REQUIREMENT:
Below are records; how many of their lines contain "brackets"? Give the number and no other words.
..........
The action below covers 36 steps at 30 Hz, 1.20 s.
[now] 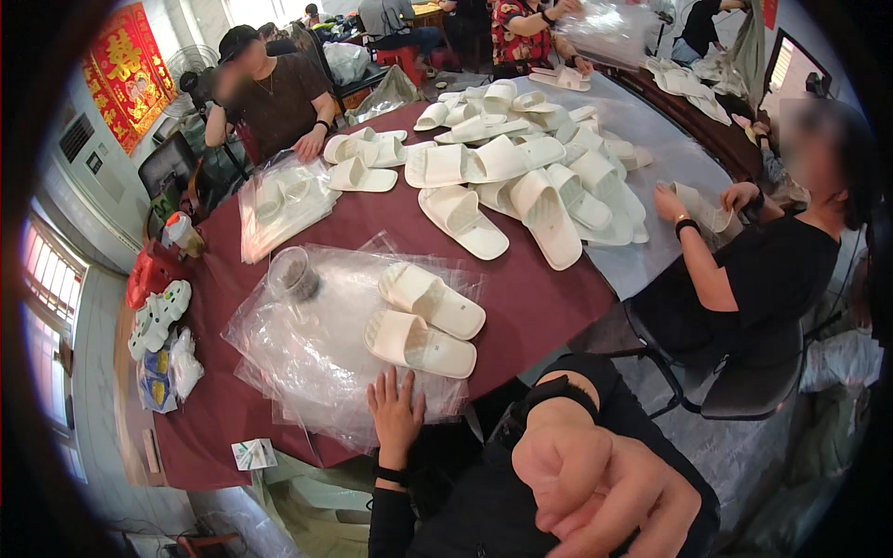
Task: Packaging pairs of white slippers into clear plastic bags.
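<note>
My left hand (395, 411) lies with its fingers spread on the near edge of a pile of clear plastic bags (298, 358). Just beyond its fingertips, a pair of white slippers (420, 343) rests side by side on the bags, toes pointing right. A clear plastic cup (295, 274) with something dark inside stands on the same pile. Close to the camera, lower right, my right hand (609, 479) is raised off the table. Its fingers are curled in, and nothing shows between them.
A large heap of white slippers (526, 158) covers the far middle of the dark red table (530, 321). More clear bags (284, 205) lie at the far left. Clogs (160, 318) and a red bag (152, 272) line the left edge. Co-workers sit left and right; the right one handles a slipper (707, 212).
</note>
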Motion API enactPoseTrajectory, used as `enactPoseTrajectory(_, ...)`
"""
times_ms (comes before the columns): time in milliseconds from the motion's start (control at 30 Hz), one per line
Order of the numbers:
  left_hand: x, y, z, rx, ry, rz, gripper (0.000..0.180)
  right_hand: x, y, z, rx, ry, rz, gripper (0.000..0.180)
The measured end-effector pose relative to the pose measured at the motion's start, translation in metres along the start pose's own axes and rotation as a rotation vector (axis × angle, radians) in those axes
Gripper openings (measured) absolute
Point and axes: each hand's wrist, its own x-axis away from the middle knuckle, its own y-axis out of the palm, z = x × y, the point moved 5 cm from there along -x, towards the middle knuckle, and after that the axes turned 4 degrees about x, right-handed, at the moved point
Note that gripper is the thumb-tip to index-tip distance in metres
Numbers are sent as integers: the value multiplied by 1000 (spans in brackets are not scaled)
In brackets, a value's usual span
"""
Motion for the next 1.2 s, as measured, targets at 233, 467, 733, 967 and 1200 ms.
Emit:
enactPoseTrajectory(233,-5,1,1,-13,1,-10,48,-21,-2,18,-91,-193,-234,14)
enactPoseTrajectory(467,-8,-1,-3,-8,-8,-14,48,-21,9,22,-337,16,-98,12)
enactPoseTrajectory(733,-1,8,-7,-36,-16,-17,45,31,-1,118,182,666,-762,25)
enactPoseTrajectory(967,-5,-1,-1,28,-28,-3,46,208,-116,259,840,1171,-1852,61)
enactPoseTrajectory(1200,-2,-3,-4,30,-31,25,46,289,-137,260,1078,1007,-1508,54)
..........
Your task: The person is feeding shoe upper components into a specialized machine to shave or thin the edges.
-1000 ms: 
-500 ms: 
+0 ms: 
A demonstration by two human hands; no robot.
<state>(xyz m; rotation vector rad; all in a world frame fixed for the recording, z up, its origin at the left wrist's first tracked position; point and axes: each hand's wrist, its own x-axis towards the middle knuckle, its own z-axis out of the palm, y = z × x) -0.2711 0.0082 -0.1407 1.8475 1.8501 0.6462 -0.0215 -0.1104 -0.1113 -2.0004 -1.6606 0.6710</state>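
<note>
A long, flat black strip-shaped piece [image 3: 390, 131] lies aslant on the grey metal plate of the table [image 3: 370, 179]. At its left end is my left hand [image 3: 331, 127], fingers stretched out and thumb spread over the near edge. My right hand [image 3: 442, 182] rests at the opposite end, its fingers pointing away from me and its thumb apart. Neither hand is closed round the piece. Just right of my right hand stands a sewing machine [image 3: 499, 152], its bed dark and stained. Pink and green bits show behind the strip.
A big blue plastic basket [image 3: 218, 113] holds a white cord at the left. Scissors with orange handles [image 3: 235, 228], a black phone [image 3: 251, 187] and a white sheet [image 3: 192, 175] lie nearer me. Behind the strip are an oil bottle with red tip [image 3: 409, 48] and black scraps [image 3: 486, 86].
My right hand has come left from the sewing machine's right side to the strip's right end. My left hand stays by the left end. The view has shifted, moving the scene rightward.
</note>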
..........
OUTPUT OF THE TASK:
2